Unidade será administrada pela GRU Airports, de Guarulhos, após concessão do Governo Federal
 
Após o aeroporto de Vilhena ter sido leiloado recentemente, a FOLHA teve acesso aos dados e cronogramas de investimento. Parte do Programa AmpliAR, iniciativa do Ministério de Portos e Aeroportos (MPor), a concessão teve como vencedora a GRU Airport, responsável pelo Aeroporto Internacional de Guarulhos, em São Paulo. Em Vilhena o investimento começa em 2026 com aporte de quase R$ 26 milhões já neste primeiro ano de concessão, que durará 30 anos e prevê R$ 74,6 milhões de investimentos no aeroporto local neste período.
 
As planilhas mostram que estão previstas obras de modernização da infraestrutura, ampliação e manutenção do aeroporto com o objetivo de melhorar o atendimento aos passageiros e fomentar o desenvolvimento econômico da região. Com 19.650 passageiros transportados em 2024, o aeroporto de Vilhena deve chegar a 47.648 em 2052, conforme a previsão do projeto.
 
As obras no primeiro ano envolverão investimentos de R$ 10,2 milhões na pista de pouso e decolagem (PPD), R$ 700 mil na pista de táxi/rolamento (PTR), R$ 6,6 milhões no pátio, entre outras várias intervenções.
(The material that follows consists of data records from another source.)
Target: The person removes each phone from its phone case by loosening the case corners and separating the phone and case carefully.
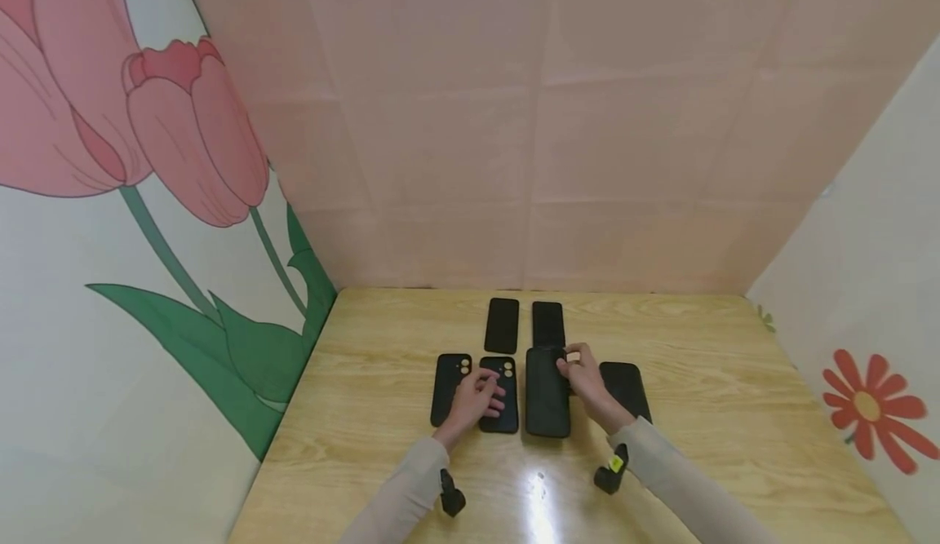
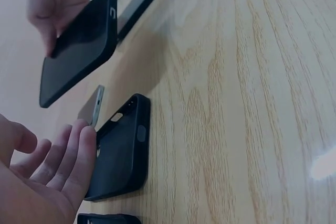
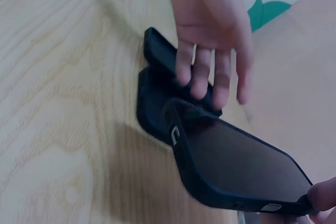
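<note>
My right hand point(image 1: 590, 385) pinches the top right corner of a black phone in a black case point(image 1: 547, 397), thumb on its dark screen. In the left wrist view, this cased phone point(image 2: 79, 48) is raised and tilted above the wood. Its screen and the case's side cut-outs show in the right wrist view point(image 3: 241, 161). My left hand point(image 1: 473, 399) hovers over an empty black phone case point(image 1: 501, 420), fingers loose and holding nothing; whether they touch the case I cannot tell. Left of it lies another empty black case point(image 1: 445, 389) with camera holes.
Two bare dark phones stand behind, a left one point(image 1: 503, 325) and a right one point(image 1: 548, 322). To the right of my right hand lies another black phone or case point(image 1: 626, 391). The wooden table point(image 1: 367, 340) ends at a pink back wall point(image 1: 441, 161).
</note>
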Demonstrator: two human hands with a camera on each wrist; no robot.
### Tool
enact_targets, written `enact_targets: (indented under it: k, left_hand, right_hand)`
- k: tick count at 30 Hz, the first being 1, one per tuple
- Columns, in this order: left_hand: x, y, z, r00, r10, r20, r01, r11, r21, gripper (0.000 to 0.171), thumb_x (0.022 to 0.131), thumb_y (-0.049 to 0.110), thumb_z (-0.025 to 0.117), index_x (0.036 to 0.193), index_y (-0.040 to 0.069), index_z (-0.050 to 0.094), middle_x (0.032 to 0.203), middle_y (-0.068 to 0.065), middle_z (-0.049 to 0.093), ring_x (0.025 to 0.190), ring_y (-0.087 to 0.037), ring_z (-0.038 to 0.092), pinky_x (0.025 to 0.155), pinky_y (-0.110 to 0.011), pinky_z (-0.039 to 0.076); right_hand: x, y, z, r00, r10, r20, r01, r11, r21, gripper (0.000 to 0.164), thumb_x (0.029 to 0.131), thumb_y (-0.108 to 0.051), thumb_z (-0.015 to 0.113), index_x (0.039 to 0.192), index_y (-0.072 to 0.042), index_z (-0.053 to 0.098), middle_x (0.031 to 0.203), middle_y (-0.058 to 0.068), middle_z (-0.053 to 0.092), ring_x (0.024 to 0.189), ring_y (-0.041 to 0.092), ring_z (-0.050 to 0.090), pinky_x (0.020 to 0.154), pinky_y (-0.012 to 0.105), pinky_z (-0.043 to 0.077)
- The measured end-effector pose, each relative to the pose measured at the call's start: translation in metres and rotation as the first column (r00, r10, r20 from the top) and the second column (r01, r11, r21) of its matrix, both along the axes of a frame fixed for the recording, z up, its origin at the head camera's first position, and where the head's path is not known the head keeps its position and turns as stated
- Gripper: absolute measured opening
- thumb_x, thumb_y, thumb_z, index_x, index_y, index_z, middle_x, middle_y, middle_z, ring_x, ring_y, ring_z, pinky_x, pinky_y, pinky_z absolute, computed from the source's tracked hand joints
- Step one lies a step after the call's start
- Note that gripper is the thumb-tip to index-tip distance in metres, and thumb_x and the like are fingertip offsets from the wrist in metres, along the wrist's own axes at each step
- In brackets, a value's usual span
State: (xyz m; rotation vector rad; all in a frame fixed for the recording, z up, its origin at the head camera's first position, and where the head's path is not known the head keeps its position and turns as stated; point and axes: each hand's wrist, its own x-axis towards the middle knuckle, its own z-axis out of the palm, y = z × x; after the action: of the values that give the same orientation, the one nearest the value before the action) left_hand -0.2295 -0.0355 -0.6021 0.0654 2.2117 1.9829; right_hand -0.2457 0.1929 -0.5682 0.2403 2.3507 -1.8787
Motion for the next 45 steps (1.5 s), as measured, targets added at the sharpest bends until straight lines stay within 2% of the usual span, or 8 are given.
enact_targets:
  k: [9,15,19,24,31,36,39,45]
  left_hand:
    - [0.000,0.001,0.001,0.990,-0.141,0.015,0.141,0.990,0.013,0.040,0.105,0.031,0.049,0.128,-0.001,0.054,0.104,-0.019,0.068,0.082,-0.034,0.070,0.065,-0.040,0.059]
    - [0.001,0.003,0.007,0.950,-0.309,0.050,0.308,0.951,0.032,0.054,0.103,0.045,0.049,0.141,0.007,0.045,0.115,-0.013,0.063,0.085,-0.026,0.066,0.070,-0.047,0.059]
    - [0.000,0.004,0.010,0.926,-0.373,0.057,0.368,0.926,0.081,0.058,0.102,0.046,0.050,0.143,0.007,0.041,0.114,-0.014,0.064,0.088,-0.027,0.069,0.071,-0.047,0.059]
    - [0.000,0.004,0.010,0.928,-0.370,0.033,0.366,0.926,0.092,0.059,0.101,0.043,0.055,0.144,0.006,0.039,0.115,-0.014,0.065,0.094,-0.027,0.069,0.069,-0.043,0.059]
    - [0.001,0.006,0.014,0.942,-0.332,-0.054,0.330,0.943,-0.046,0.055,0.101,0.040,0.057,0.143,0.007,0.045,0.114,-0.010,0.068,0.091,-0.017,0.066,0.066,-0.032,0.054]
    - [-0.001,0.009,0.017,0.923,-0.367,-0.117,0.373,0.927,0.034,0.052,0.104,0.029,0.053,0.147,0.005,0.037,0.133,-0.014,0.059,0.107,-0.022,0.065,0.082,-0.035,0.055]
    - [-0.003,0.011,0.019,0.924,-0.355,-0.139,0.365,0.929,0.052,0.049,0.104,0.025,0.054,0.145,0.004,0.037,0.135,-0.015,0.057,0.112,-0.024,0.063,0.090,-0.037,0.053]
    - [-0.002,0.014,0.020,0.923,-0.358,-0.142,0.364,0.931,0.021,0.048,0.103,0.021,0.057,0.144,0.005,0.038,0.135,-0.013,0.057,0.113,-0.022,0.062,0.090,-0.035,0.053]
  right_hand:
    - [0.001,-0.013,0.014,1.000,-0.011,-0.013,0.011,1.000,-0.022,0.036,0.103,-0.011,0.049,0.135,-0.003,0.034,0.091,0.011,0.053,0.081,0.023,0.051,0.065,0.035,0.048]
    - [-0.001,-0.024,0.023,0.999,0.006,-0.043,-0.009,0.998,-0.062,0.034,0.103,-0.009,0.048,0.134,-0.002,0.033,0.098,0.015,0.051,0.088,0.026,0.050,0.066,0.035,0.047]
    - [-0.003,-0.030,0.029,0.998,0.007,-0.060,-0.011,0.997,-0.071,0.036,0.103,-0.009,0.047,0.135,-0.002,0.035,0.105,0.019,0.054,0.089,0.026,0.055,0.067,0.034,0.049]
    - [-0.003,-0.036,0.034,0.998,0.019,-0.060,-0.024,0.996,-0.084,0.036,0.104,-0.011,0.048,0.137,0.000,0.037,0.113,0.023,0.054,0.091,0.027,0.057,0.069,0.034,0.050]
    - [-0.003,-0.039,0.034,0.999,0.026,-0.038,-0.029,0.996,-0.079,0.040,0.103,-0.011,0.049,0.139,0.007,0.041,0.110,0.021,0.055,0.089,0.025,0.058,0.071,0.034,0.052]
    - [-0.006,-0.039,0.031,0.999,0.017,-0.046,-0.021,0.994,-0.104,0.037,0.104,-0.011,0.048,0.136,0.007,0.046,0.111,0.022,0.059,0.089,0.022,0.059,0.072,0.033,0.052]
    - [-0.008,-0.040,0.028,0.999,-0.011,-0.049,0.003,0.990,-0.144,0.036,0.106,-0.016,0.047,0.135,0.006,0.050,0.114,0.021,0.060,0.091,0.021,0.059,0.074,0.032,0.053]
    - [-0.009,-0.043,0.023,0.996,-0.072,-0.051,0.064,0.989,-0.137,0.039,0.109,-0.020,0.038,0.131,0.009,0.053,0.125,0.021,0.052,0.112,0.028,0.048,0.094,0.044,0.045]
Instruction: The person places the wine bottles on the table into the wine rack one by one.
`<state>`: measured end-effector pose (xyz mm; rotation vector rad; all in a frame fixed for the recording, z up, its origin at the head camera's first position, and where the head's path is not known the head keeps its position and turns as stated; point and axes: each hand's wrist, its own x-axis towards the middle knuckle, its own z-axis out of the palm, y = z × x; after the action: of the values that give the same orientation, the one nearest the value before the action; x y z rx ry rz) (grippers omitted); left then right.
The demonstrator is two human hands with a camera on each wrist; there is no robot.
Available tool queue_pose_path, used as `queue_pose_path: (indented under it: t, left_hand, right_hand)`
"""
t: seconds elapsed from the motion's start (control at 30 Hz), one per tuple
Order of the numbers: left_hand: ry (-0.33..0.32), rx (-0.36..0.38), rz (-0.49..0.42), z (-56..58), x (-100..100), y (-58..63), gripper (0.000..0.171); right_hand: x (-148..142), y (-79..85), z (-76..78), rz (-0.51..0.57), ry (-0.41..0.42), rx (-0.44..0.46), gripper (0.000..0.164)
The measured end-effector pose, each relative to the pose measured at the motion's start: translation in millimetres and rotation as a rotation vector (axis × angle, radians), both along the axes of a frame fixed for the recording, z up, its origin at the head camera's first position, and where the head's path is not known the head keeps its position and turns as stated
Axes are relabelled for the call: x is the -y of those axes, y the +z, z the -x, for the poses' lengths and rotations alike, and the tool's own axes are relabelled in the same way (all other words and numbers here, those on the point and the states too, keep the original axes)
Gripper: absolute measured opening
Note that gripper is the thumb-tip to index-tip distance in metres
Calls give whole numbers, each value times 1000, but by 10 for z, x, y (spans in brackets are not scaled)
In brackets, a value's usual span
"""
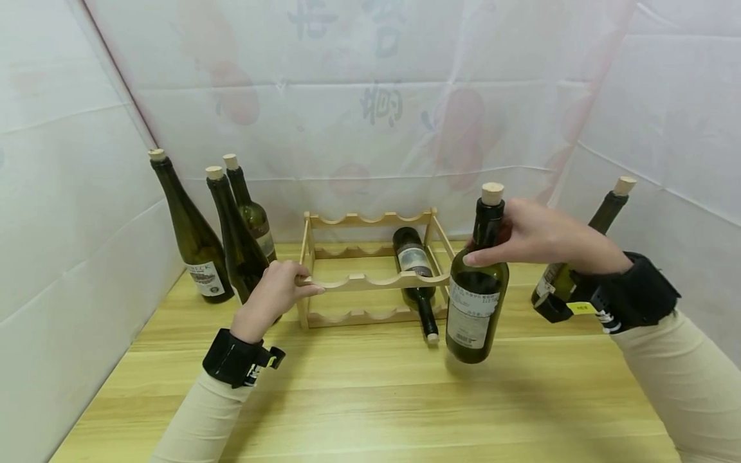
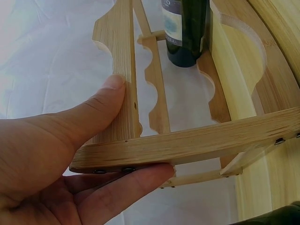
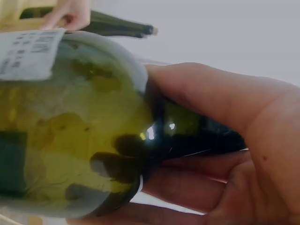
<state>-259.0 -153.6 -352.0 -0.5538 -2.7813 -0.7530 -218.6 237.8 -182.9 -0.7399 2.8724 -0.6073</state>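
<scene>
A wooden wine rack (image 1: 347,316) stands on the table. My left hand (image 1: 272,292) grips its front left upper corner, thumb on the scalloped rail (image 2: 119,61) and fingers beneath, as the left wrist view shows. One wine bottle (image 1: 413,257) lies in the rack's right part, its corked neck pointing towards me. My right hand (image 1: 538,235) holds a second green wine bottle (image 1: 476,308) round the neck and shoulder, upright and slightly tilted, in front of the rack's right end. In the right wrist view the held bottle (image 3: 70,126) fills the left side, with fingers behind its neck.
Left of the rack stand several corked bottles: a tall one (image 1: 193,238), a dark one (image 1: 240,251) and one (image 1: 255,218) behind it. Another bottle (image 1: 608,212) stands at the right, partly behind my right wrist. White cloth walls (image 1: 370,128) enclose the wooden table (image 1: 370,399).
</scene>
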Motion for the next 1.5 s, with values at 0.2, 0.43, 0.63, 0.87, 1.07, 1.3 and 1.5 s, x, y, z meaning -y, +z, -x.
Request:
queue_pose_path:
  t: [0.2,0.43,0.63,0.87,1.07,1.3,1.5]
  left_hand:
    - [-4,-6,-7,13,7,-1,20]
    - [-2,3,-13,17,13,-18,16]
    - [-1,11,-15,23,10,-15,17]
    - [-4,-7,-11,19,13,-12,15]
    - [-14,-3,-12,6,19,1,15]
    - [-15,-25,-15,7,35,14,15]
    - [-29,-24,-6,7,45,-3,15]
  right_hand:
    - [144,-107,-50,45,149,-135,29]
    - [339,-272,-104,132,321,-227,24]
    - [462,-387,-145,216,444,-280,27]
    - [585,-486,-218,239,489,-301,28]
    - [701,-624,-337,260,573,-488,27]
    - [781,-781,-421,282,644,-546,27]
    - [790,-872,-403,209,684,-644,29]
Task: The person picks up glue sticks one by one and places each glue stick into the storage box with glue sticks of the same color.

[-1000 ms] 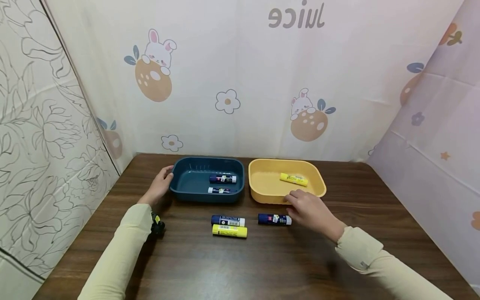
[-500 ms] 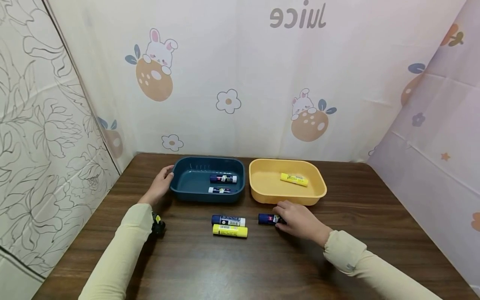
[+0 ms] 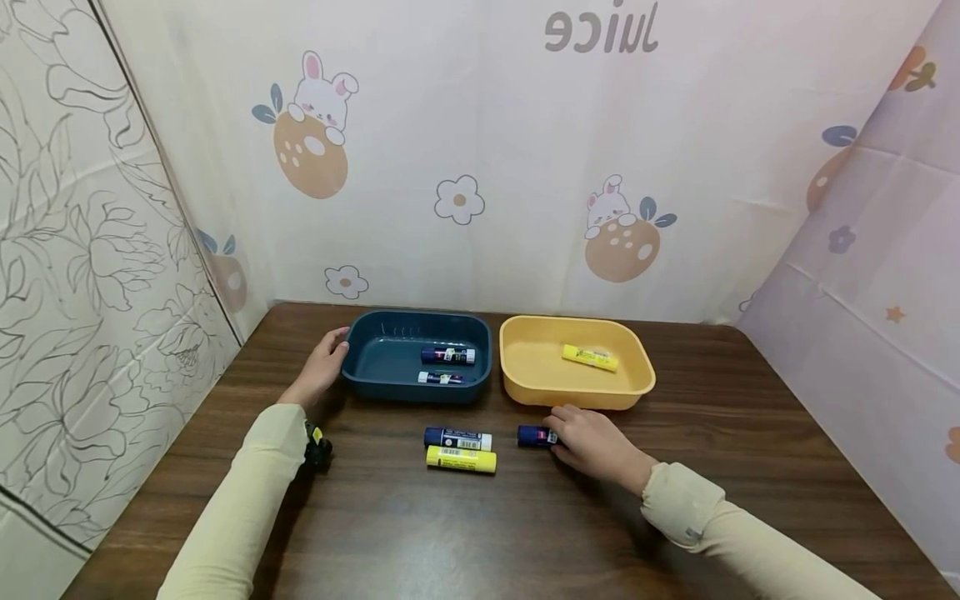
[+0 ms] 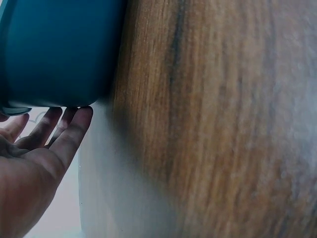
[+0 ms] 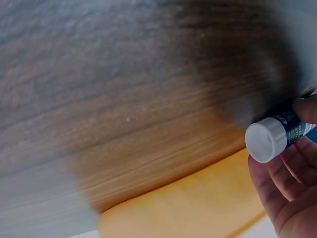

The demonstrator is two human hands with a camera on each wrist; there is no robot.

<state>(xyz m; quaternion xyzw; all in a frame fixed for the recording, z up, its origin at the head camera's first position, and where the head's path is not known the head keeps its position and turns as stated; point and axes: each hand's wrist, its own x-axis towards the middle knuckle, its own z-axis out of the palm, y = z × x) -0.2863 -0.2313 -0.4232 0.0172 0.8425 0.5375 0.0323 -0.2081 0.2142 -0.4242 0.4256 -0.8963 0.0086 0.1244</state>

No geral, o programa AmpliAR exige ampliação de pistas, melhorias nas Áreas de Segurança de Fim de Pista (RESAs), aumentos nas faixas de pista, Taxiway, Pátio de aeronaves, terminal de passageiros, estacionamento de veículos e equipamentos de auxílio à navegação aérea.
 
Deficitário, o aeroporto de Vilhena tem custo operacional de R$ 4,3 milhões por ano e gera receita de apenas R$ 357 mil. Com as obras da GRU Airports, a expectativa é que mais companhias aéreas, em especial a LATAM, comecem a operar na cidade (relembre aqui: https://www.folhadosulonline.com.br/noticias/detalhe/2025/apos-encomenda-bilionaria-avioes-nova-companhia-aerea-deve-encarar-azul-e-passar-operar-em-vilhena). No quarto ano da concessão, assim, a receita deverá ter pulado para R$ 827 mil, chegando a R$ 1,5 milhão ao fim do contrato.
 
Ainda assim, os custos operacionais somados totalizarão R$ 130,9 milhões, que somados ao investimento de R$ 74,6 milhões, representarão um valor de R$ 205 milhões a ser desembolsado pela empresa. No período, o rendimento será de apenas R$ 33,3 milhões, deixando a balança financeira da unidade local no vermelho em mais de R$ 170 milhões. O interesse da empresa, no entanto, vem da contrapartida que o governo federal ofereceu: ao “assumir a bucha” deste e de outros aeroportos deficitários do país, a GRU Airports terá estendido o prazo de concessão dos aeroportos que ela já administra e que têm lucro. Segundo a empresa, por serem muito rentáveis, os anos que ganharão nestes contratos valerão a pena “carregar o peso” deste e de outros aeroportos leiloados.
 
A concessionária arrematou também os terminais de Lençóis (Bahia), Paulo Afonso (Bahia), Barreirinhas (Maranhão), Porto Alegre do Norte (Mato Grosso), Araripina (Pernambuco), Garanhuns (Pernambuco), Serra Talhada (Pernambuco), São Raimundo Nonato (Piauí) e Araguaína (Tocantins). Além de Rondônia, participaram desta primeira fase aeroportos de estados como Acre, Amazonas, Pará, Tocantins, Bahia, Pernambuco, Piauí, Maranhão, Ceará e Mato Grosso.
 
O Programa AmpliAR foi criado para ampliar a conectividade aérea em áreas remotas e integrar esses locais à malha nacional. A meta é modernizar até 100 aeroportos em todo o país, com investimentos que podem ultrapassar R$ 5 bilhões. Nesta primeira fase, foram ofertados 19 terminais regionais, incluindo os de Rondônia.
 
Cacoal também receberá um investimento em seu aeroporto de R$ 49 milhões, igualmente concedido à GRU Airports.